BOSTON—Evaluation of 36 years of data from the Nurses’ Health Study has demonstrated an increased mortality risk for women with rheumatoid arthritis. Results of that and four other trials were presented during the Rheumatology Research Foundation Corporate Roundtable Awards Plenary Session on Nov. 16 at the ACR/ARHP Annual Meeting.

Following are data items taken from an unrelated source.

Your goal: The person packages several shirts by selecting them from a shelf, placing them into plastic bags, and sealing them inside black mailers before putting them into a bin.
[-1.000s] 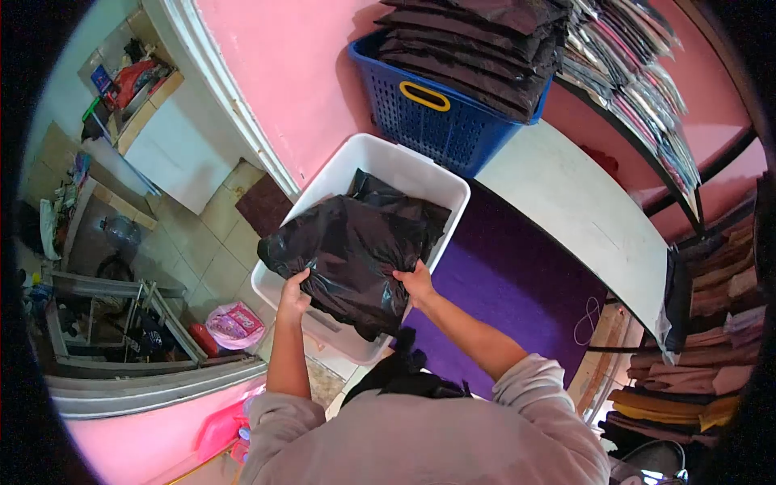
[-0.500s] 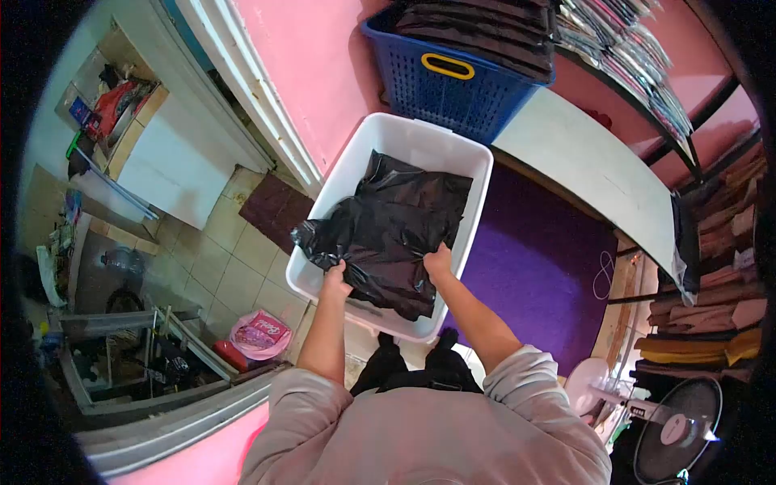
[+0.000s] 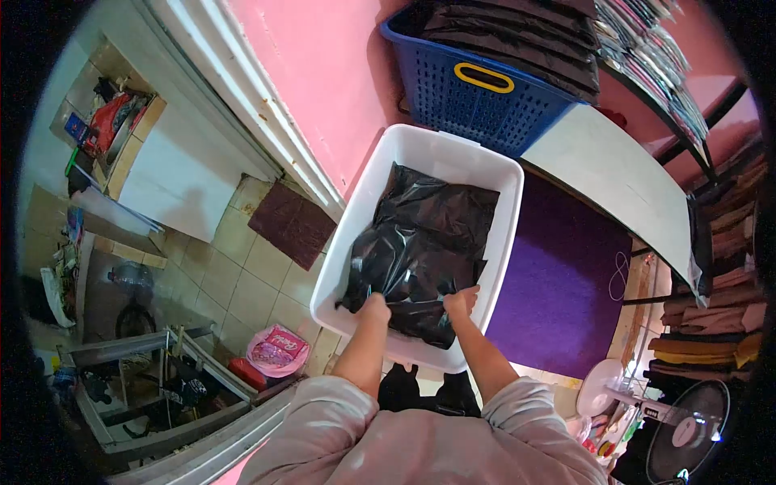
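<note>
A white plastic tub (image 3: pixel 511 190) stands in front of me with shiny black plastic bags inside. The nearer black plastic bag (image 3: pixel 412 267) lies over another one at the tub's far end. My left hand (image 3: pixel 374 310) is closed on this bag's near left side, thumb and fingers pressed together. On its near right part, close to the tub's right wall, my right hand (image 3: pixel 461 302) grips the same bag. Both hands are inside the tub's outline, and creases run across the plastic between them.
Behind the tub stands a blue basket (image 3: pixel 485 113) stacked with dark flat packages. A white board (image 3: pixel 622 178) and purple mat (image 3: pixel 550 275) lie to the right, with a fan (image 3: pixel 687 432) and folded fabrics (image 3: pixel 711 311). A pink bag (image 3: pixel 277 351) sits at the left.
The bag's left end, raised over the tub's left rim before, is now down inside the tub. Both hands stay on the bag. The view has shifted, so the tub appears lower and farther right.
</note>
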The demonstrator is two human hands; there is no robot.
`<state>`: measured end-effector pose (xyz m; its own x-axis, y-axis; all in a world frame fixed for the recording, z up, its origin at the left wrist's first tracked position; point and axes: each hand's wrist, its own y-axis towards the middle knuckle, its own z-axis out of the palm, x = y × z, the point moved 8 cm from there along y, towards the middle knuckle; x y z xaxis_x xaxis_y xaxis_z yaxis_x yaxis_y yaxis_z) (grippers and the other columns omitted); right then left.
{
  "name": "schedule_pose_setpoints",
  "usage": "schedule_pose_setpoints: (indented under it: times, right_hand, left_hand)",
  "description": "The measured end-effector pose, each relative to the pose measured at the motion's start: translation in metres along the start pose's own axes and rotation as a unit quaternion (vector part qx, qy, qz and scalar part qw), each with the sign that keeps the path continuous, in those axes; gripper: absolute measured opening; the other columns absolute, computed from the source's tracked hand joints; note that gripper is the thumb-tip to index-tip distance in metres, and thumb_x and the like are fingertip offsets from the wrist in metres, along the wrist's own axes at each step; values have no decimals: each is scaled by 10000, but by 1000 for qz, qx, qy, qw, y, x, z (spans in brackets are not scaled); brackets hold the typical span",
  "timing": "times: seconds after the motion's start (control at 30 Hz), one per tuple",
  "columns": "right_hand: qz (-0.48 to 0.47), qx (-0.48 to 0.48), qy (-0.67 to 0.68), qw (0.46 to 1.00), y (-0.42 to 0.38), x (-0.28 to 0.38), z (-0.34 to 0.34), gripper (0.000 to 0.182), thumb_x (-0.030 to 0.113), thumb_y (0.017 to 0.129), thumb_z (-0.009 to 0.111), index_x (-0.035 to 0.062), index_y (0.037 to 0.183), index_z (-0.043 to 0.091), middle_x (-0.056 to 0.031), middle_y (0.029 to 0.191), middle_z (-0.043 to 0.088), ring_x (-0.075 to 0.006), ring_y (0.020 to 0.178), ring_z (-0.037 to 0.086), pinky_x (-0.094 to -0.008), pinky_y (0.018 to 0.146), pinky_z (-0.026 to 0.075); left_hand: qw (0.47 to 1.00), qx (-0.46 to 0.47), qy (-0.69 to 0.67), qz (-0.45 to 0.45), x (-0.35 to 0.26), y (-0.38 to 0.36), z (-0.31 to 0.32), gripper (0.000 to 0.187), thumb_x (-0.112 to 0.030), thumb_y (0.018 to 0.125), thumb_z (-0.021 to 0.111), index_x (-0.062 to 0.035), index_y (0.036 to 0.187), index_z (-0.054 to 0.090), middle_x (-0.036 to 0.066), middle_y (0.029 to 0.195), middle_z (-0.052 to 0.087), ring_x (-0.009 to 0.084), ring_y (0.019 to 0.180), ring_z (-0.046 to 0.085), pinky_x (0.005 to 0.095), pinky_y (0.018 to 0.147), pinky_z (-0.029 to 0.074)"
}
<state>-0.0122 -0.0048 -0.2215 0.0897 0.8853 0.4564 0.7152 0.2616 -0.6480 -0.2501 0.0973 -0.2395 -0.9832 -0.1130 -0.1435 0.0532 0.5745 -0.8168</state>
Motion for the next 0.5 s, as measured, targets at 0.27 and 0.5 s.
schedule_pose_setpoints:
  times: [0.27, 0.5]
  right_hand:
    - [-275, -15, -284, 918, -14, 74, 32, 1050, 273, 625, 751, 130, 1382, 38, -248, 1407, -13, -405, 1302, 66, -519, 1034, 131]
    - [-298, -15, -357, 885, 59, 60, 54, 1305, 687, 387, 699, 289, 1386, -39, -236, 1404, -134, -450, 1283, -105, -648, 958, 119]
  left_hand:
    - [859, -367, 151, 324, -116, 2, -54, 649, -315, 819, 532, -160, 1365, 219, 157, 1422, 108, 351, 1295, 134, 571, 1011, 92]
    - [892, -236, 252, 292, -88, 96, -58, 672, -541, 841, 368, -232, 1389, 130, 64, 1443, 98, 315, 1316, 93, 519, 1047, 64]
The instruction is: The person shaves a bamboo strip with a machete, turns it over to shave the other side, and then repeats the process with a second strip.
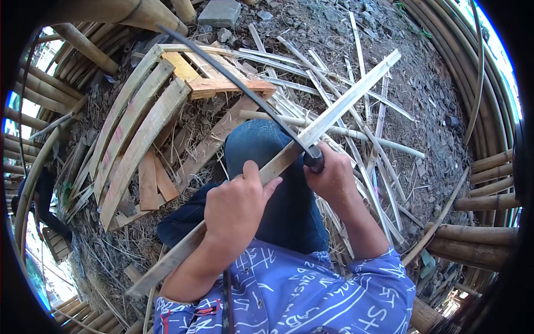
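Note:
My left hand [236, 201] is closed round a long flat bamboo strip [350, 99], which runs diagonally from the lower left to the upper right across my raised knee [256, 142]. In my right hand [332, 172] is the dark handle of a long knife [228, 75], the fingers wrapped round it. Its narrow blade crosses over the strip near the handle and reaches up to the left. Whether the blade touches the strip I cannot tell.
A slatted wooden frame [142, 119] stands at the left. Loose bamboo strips [381, 119] lie over the ground ahead and right. Stacked bamboo poles [473, 245] line the right side. A grey block [219, 13] sits at the top. Another person's dark-clothed leg [47, 206] shows far left.

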`<state>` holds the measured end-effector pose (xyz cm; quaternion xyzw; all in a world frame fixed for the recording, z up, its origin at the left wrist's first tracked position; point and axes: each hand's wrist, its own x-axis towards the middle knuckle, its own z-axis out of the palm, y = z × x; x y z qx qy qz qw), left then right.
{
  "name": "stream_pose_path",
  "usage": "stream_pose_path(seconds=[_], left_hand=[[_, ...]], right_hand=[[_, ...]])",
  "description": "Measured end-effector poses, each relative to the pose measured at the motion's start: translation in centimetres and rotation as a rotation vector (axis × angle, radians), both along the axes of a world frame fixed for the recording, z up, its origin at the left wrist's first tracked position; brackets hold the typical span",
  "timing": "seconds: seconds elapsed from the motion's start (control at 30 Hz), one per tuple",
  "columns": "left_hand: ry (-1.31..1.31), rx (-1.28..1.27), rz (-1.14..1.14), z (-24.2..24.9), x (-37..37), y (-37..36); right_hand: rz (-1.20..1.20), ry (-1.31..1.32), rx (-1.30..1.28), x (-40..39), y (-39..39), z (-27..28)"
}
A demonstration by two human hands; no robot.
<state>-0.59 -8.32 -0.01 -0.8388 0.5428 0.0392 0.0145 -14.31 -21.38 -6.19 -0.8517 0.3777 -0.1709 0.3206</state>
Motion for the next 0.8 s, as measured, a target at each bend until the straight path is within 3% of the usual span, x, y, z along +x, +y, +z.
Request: stream_pose_path(seconds=[0.17, 0.23, 0.57, 0.67, 0.7, 0.8], left_hand=[[0.080, -0.026, 0.031, 0.0, 0.1, -0.1], [0.081, -0.014, 0.030, 0.3, 0.1, -0.4], [-0.025, -0.040, 0.007, 0.1, -0.3, -0.2], [-0.048, -0.013, 0.012, 0.2, -0.3, 0.2], [-0.048, -0.006, 0.005, 0.4, -0.3, 0.5], [0.053, 0.020, 0.050, 1.1, -0.1, 1.5]], right_hand=[[-0.030, -0.009, -0.035, 0.0, 1.0, -1.3], [-0.052, 0.163, -0.111, 0.2, 0.4, -1.1], [-0.080, 0.133, -0.250, 0.8, -1.4, -3.5], [-0.199, 0.183, -0.341, 1.0, -2.7, -4.5], [-0.280, 0.301, -0.305, 0.6, -4.2, -4.9], [-0.460, 0.312, -0.135, -1.9, -9.8, -7.3]])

Jeffrey Sparks, MD, MMSC, Brigham and Women’s Hospital in Boston, presented results of the trial (Abstract 818) that evaluated 36 years of follow-up data available from the Nurses’ Health Study (NHS), a cohort of 121,700 women followed from 1976–2012. Medical records and cause of death for 964 women who were diagnosed with incident RA after the start of the NHS were examined and compared with similar data for women in the NHS who did not have RA.
Dr. Sparks reported that the women with RA had a statistically significant 41% increased risk of death from all causes, compared with women without RA, even after adjustment for age and other mortality risk factors, such as cigarette smoking. The risk was 51% higher for women with seropositive RA, when compared with women without RA. For every five years of RA duration, there was an 11% increased risk of death compared with the risk for women without RA.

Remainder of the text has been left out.